Although she said her class won’t remember every specific fact taught in high school, Edwards felt the graduating seniors received a “well-rounded education” at NKHS that enriched their lives and made them better citizens.
She encouraged the new grads to remember the value of a free, quality education.
“I hope that we become the type of people who support our local public school systems whatever way we can,” she said.
The class gift to NKHS, presented by Eliza Drew and Jamie Wadovick, was their first gesture of their support for public schools. The departing class spruced up the school’s courtyard with new umbrellas, tables and chairs, improved the memorial garden, and made a donation to the Joe Andruzzi Foundation.
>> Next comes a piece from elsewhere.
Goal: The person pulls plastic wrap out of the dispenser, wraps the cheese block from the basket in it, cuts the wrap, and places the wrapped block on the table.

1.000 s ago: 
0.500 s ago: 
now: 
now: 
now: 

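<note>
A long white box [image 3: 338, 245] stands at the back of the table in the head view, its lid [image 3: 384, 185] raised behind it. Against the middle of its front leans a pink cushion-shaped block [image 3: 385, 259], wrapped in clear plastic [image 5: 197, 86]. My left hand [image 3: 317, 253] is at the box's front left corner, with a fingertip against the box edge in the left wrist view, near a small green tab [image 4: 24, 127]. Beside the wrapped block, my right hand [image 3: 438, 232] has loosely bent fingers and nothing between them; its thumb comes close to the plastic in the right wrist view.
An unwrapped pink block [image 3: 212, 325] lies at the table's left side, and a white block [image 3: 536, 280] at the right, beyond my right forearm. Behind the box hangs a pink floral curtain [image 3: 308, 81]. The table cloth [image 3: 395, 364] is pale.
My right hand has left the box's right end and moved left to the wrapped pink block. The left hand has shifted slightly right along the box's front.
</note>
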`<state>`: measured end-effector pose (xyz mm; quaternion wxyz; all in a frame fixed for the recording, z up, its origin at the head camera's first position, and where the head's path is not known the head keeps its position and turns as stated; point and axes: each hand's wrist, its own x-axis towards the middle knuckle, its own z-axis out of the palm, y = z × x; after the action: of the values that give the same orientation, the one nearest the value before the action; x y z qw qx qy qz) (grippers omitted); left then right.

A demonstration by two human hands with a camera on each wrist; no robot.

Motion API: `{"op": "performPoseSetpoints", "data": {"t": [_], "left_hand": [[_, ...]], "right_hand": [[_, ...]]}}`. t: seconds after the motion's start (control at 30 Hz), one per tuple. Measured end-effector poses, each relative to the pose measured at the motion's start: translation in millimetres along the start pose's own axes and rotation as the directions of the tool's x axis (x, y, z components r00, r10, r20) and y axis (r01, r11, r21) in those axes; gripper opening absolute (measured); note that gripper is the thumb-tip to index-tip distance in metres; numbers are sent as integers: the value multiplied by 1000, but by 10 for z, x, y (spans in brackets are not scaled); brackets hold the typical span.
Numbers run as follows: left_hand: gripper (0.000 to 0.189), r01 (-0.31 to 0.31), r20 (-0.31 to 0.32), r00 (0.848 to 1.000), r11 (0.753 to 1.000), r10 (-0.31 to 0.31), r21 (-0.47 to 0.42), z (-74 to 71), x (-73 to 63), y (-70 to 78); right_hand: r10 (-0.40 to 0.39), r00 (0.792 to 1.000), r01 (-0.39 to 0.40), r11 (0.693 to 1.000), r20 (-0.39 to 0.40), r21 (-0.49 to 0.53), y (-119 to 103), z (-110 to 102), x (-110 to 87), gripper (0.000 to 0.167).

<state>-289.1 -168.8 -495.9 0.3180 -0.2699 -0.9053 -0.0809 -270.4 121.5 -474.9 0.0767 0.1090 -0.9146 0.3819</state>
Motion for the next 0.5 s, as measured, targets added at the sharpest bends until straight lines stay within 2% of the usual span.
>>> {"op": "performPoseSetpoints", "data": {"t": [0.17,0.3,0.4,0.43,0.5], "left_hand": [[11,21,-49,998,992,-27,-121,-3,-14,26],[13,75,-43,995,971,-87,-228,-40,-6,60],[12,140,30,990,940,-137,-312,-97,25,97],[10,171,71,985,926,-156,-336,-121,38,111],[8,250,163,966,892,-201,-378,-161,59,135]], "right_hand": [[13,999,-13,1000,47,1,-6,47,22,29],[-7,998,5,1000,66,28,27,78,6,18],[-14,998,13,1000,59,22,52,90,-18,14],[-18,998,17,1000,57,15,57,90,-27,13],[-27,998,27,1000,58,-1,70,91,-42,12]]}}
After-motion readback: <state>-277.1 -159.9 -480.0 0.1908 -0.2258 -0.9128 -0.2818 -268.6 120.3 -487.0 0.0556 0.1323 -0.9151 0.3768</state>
Matthew Quainoo, speaking during the Junior Farewell Address, summed up the night by telling the Class of 2012 “today is the closing of one chapter and the beginning of a new one in the book of life,” just before he congratulated them on a “job well done.”
After Helena Tafuri, Madeline Jenkins, Brandon Kaplan and Mike Grenier sang the alma mater; members of the Class of 2012 changed their tassels.
The newest NKHS alumni celebrated by flinging their caps in the air as thunderous applause rained down from the stands.
“To them, it’s the dawning of a new day,” School Committee Member Melvoid Benson said after the ceremony. “The world is waiting for them.”